The closer we get to a due date, the faster the time passes?
Like my US history term paper, senior year. I knew I had three months to complete it. I was excited when I began working on it. I spent hours at the library researching and writing outlines. Then, distractions entered the scene; parties, theatre rehearsals, homework from other classes and an after school job. Before I knew it, I had a week left to turn in the paper, and only half the work was completed.
It's hard to believe that tonight's post marks entry number three hundred and thirteen!
With just under two months left with my goal of writing a blog entry a day, I'm fascinated that in many respects, it feels like I started this adventure last week.
Then again, there are moments when I've gone back and reread some of the entries from the beginning of the year, and it seems like those experiences I write about happened a lifetime ago-
I suppose life is funny that way. We're meant to experience things as they happen.
"Live in the moment."
Often we succeed-
Sometimes we fail.
When we first set out to accomplish something, the energy and spirit motivate us to push through all of the road blocks, jump all the hurdles and climb steadily up the hill. Soon, fatigue sets in. We get discouraged. At times, we spend a little too much time looking back, and then we stumble and fall.

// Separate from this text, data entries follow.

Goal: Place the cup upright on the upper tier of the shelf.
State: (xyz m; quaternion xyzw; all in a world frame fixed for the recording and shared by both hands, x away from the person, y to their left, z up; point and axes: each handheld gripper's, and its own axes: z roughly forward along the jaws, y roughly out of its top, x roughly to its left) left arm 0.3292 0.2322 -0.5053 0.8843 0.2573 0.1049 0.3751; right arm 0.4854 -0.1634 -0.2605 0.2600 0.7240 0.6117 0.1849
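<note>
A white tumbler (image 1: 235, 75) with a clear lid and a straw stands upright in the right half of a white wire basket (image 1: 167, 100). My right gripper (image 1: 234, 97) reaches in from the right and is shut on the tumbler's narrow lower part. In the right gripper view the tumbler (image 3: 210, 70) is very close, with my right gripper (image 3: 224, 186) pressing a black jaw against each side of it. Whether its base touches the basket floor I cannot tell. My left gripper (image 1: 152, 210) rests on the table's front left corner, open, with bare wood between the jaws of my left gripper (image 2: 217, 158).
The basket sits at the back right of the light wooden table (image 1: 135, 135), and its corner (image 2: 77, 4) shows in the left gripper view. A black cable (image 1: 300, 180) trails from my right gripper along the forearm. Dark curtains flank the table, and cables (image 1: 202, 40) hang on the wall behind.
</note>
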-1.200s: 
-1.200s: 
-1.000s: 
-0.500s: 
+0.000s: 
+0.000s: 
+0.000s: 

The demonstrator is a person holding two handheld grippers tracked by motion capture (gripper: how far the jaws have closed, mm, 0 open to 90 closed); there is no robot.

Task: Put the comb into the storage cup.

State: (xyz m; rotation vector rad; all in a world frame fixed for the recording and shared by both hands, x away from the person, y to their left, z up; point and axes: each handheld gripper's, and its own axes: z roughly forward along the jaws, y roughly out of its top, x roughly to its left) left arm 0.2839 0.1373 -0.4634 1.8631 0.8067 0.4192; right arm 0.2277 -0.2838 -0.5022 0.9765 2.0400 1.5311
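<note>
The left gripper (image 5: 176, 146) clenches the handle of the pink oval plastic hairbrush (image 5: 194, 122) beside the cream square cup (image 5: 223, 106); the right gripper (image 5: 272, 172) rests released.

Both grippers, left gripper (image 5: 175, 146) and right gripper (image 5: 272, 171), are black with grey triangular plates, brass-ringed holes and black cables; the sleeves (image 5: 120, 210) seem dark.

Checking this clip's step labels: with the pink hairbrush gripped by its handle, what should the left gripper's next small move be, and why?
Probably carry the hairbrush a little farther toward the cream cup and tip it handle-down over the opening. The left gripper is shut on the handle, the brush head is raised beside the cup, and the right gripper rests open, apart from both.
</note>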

As painful as it can be to accept, there is no way to rewind time. Nor can we slow it down.
However, in keeping this blog, I've come to terms with appreciating where I am on my journey.
I've had good days, and bad days. There have been times when I've had nothing to say, and I forced myself to write anyway.
This blog idea started out as a way for me to stay proactive in my career. Focusing on positive energy and creativity.
Ultimately, I'm beyond proud of myself.
What I've gained from keeping this promise to myself, is the ability to take a moment every single day, and focus on being present. A task that is very tricky for me. I've spent too much of my life feeling sad about the past and worrying about the future.
I used to cry every year on New Year's Eve. I never understood why? I think from a very early age, I was aware of just how fast time escapes us. Despite the fact that I can already hear the people lining up in Times Square to ring in the New Year-
I'm confident that 2010 was the first year of my life up until this very moment, that I lived everyday to its potential.